» Task brief
Strip out the pictures and output each remaining line of the data word for word.

» Dataset section
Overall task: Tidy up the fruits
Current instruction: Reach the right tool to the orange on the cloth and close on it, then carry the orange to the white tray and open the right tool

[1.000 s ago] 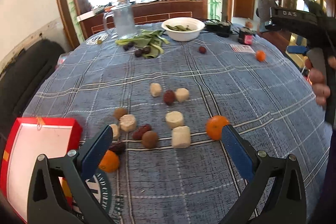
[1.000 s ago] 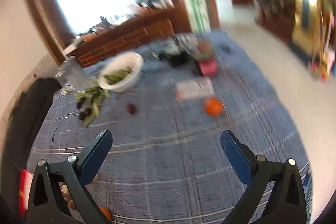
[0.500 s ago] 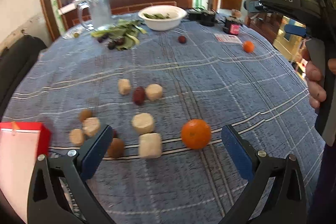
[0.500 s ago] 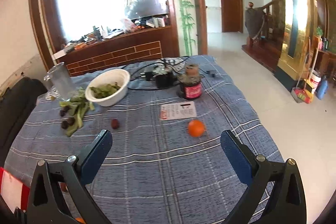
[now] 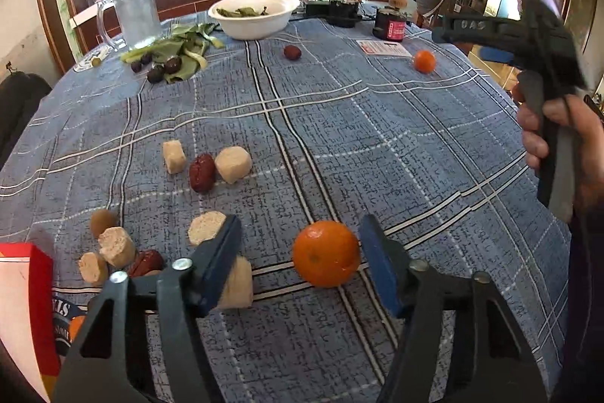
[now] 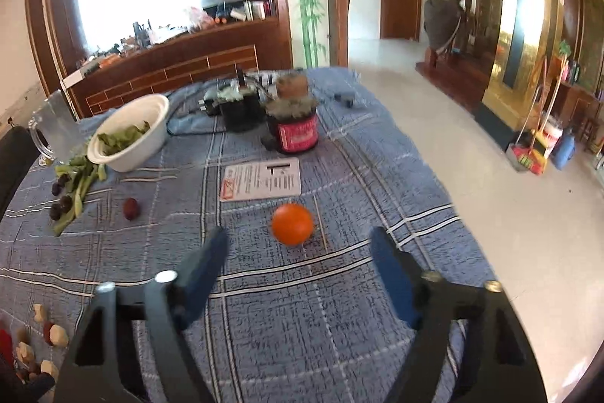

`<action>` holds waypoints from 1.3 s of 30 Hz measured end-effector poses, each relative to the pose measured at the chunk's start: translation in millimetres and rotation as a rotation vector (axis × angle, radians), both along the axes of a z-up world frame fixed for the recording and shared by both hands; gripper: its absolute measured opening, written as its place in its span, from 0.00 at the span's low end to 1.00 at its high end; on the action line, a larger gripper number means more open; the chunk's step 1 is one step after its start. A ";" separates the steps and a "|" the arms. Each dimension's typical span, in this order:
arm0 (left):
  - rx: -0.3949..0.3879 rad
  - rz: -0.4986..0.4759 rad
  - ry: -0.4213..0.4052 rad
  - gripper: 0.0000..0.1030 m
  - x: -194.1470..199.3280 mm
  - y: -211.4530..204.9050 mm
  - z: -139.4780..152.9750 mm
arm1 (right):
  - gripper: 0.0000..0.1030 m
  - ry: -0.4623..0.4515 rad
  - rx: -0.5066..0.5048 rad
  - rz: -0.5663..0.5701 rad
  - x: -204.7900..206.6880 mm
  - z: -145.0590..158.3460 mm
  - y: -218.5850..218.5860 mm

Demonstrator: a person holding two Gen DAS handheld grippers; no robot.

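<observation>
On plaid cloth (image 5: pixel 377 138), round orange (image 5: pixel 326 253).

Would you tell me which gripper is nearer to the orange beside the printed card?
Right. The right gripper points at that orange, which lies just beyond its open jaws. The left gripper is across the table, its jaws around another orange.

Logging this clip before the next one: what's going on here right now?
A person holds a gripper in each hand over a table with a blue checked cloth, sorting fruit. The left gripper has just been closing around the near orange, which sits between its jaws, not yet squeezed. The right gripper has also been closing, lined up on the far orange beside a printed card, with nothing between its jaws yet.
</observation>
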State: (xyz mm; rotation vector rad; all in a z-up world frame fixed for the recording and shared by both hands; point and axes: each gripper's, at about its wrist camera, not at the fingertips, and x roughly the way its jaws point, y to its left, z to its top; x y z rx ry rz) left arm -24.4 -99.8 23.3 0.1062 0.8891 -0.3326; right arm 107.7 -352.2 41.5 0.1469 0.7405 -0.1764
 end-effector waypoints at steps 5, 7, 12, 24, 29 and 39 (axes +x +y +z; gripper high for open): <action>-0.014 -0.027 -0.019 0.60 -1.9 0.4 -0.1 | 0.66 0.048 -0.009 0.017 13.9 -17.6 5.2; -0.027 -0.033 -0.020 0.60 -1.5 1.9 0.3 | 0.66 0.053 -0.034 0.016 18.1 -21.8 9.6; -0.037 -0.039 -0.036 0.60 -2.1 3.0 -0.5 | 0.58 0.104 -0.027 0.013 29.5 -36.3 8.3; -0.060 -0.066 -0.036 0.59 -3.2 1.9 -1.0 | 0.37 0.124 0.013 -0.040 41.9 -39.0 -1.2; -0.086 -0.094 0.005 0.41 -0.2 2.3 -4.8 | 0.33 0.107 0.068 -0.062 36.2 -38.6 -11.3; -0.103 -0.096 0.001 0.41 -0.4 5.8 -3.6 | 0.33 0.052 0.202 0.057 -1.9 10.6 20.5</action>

» Answer to this task
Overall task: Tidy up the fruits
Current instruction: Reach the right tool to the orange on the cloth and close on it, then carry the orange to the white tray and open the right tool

[1.000 s ago] 
[1.000 s ago] 
[0.500 s ago] 
[0.500 s ago] 
[now] 
[now] 

`<action>` holds waypoints from 1.3 s of 30 Hz measured end-effector poses, each relative to the pose measured at the chunk's start: translation in millimetres and rotation as a rotation vector (axis × angle, radians), both along the axes of a z-up world frame fixed for the recording and shared by both hands; gripper: its absolute measured opening, written as its place in its span, from 0.00 at the span's low end to 1.00 at its high end; on the action line, a larger gripper number means more open; the chunk's step 1 is one step after its start. A ";" separates the steps and a "|" the arms. Each dimension's typical span, in this order:
arm0 (left):
  - rx: -0.3949..0.3879 rad
  - rz: -0.4986..0.4759 rad
  - ry: -0.4213..0.4052 rad
  - gripper: 0.0000..0.1030 m
  - x: -194.1470..199.3280 mm
  - y: -211.4530..204.9050 mm
  - z: -139.4780..152.9750 mm
arm1 (right):
  - gripper: 0.0000..0.1030 m
  - ry: -0.4623..0.4515 rad
  - rx: -0.5066..0.5048 rad
  - rz: -0.5663..0.5701 rad
  - x: -204.7900..206.6880 mm
  - z: -145.0590..158.3460 mm
  - y: -218.5850..218.5860 mm

Demonstrator: a person holding two Gen DAS handheld grippers; no robot.

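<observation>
On plaid cloth (image 5: pixel 377 138), round orange (image 5: pixel 326 253).

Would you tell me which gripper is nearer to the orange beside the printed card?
Right. The right gripper points at that orange, which lies just beyond its open jaws. The left gripper is across the table, its jaws around another orange.

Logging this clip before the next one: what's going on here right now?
A person holds a gripper in each hand over a table with a blue checked cloth, sorting fruit. The left gripper has just been closing around the near orange, which sits between its jaws, not yet squeezed. The right gripper has also been closing, lined up on the far orange beside a printed card, with nothing between its jaws yet.
</observation>
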State: (xyz mm; rotation vector rad; all in a z-up world frame fixed for the recording and shared by both hands; point and axes: each gripper's, at about its wrist camera, not at the fingertips, and x roughly the way its jaws point, y to its left, z to its top; x y z rx ry rz) left arm -24.4 -99.8 23.3 0.1062 0.8891 -0.3326; right arm 107.7 -352.2 41.5 0.1469 0.7405 -0.1764
 end-effector waypoints at steps 5, 7, 12, 24, 29 and 39 (axes +x +y +z; gripper high for open): <action>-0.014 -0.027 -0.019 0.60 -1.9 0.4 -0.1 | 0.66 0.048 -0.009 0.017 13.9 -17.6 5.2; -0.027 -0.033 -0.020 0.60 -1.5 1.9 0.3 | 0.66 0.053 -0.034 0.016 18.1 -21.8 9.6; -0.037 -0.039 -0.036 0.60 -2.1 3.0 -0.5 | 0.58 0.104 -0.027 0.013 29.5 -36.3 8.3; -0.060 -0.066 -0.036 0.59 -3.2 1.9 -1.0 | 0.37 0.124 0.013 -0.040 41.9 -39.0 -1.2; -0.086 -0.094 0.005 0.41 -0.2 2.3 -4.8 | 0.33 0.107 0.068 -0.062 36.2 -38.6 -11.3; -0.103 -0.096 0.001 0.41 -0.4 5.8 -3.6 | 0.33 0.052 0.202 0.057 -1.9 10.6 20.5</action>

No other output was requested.